Era un volo diretto, per mia fortuna; gli scali non sono mai stati il mio forte: ricordo infatti non senza vergogna che nell'effettuare lo scalo da un treno all'altro, che avevo scelto come mezzo di trasporto per andare a trovare una mia cara amica al mare dato che non avevo ancora ottenuto la patente, mi sedetti su una panchina in modo da poter vedere le rotaie e fare attenzione all'arrivo del treno. Peccato però che questo fosse nascosto alla mia vista dalla presenza della biglietteria e che io, imbranata come ero e come sono tutt'ora, rinchiusa nella mia bolla di sapone isolata dal mondo e chiusa ermeticamente, non avessi sentito la voce che proveniva dagli altoparlanti e che ne stavano annunciando la partenza. Così, altamente scocciata dal fatto che mi sembrava strano che il treno ancora non fosse arrivato mi alzai per perlustrare il territorio: ma questo stava là, dritto davanti a me a motore acceso e a porte aperte; tutto ciò che potevo fare era abbracciare con un gesto felino il bagaglio e correre goffamente sperando che le porte non si chiudessero. Fu una grazia che quella volta sia riuscita a salirvi, pensavo, magari la prossima volta se ciò fosse accaduto nuovamente sarei rimasta a piedi... Letteralmente.
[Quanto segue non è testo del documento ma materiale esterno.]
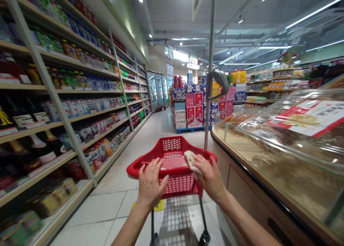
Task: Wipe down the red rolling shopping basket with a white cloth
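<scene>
A red plastic shopping cart [172, 143] stands in front of me, its basket pierced with holes and its frame on dark legs with wheels. My left hand [152, 183] lies on the near rim at the left, fingers stretched forward and thumb apart, with nothing in it. At the right end of the same rim, my right hand [207, 174] presses a crumpled off-white cloth [191, 160] against the red plastic. Its fingers are bent over the cloth, partly hiding it. No items show in the basket.
Drink shelves [80, 90] line the left side. On the right, close by, stands a glass-edged counter [242, 145] with a clear plastic food box [301, 117]. A grey pole [208, 120] rises beyond the cart. Stacked cartons [194, 110] sit farther along the tiled floor [107, 206].
</scene>
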`<state>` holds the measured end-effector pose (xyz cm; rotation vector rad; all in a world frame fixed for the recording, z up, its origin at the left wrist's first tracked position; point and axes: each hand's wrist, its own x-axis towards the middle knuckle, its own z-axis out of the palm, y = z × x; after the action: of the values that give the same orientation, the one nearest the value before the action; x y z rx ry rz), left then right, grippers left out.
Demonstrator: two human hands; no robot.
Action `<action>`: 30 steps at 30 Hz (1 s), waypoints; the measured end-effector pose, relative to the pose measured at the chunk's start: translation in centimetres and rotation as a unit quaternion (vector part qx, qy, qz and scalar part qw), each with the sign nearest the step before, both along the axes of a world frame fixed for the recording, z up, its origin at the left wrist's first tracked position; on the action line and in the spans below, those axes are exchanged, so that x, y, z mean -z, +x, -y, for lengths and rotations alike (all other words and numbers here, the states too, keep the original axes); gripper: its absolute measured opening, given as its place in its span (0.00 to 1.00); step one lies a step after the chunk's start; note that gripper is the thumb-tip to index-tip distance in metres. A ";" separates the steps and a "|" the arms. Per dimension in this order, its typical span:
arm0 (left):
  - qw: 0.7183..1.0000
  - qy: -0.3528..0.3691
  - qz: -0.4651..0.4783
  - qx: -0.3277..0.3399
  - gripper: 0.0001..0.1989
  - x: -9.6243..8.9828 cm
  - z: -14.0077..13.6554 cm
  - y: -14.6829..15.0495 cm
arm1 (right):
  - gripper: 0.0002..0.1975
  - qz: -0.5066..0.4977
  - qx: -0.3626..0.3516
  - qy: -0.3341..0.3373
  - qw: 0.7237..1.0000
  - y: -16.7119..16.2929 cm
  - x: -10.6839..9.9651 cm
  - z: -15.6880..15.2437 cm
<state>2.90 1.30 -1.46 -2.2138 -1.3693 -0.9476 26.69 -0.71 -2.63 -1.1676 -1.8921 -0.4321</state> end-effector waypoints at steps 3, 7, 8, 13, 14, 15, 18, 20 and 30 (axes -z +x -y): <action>1.000 0.002 0.001 0.000 0.22 0.1 0.1 0.3 | 0.13 -0.059 0.112 0.014 0.992 3.6 0.6 -1.3; 1.000 0.008 0.008 -0.009 0.22 0.2 0.2 0.8 | 0.14 -0.088 0.129 0.037 0.987 1.7 0.9 -0.9; 1.000 0.007 0.007 -0.011 0.21 0.1 0.2 0.9 | 0.13 -0.068 0.091 0.040 0.993 0.2 0.9 -0.5; 1.000 -0.001 -0.009 -0.009 0.22 0.0 0.0 0.9 | 0.09 -0.021 0.017 0.043 0.999 -1.8 0.6 0.2; 1.000 -0.002 -0.012 -0.008 0.22 0.0 0.0 0.9 | 0.09 -0.027 0.032 0.041 0.998 -0.7 0.6 0.0; 1.000 -0.002 -0.014 -0.006 0.22 0.0 0.0 0.9 | 0.10 -0.037 0.054 0.040 0.997 0.6 0.7 -0.3; 1.000 0.004 -0.007 -0.009 0.22 0.2 0.1 1.1 | 0.12 -0.089 0.114 0.054 0.988 2.5 0.9 -0.6; 1.000 0.011 0.001 -0.011 0.22 0.3 0.1 1.3 | 0.12 -0.086 0.083 0.067 0.991 1.1 0.9 -0.2; 0.999 0.039 0.000 -0.005 0.21 0.3 -0.1 2.1 | 0.21 0.080 0.043 -0.022 0.996 2.8 -0.2 -1.2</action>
<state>5.03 1.45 -1.75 -2.1472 -1.3209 -0.9811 29.53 0.47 -2.38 -1.2815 -2.0016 -0.5475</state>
Così da quel momento iniziai a tenere a mente questa scioccante esperienza per i viaggi che mi sarebbe toccato fare in futuro, ed è per ciò che cerco in tutti i modi, anche se a volte risulta più dispendioso, di evitare ogni genere di cambio o scalo.
Francamente, come dicevo prima, mi vergogno un po' delle mie prodezze passate, ma nonostante tutto cerco di ricordarle come esperienze positive: non si smette mai, infatti, di imparare da ciò che la vita ti pone davanti, dalle sfide (banali o difficoltose esse siano) che insediano le nostre giornate e donano varietà a un'esistenza altrimenti noiosa.
Le ore totali di viaggio furono 9; in più il fatto che fossi stata piazzata sul sedile vicino al finestrino garantiva sì una visuale mozzafiato la quale non posso negare di aver follemente amato, ma assicurava inoltre che non mi potessi in alcun modo alzare per sgranchirmi le gambe nel corridoio e che non potessi, cosa molto peggiore, andare in bagno. Così tentavo invano di distrarmi ascoltando musica, guardando film o dormendo, ma ogni sforzo fu a dir poco inutile: nulla poteva farmi pensare ad altro se non a "dove è la toilette?". Ciò fu sicuramente lo sforzo peggiore che mi toccò fare: quando l'aereo atterrò infatti, il fatto di dover aspettare almeno un'altra ventina di minuti prima di scendere per via dello scarico dei bagagli e dei passeggeri mi suscitò il terrore di esplodere da un momento all'altro. E andare in bagno fu la prima cosa che feci una volta scesa dalla passerella e ritirati i bagagli. Ma ciò per essere raccontato non ha bisogno di ulteriori dettagli, suppongo.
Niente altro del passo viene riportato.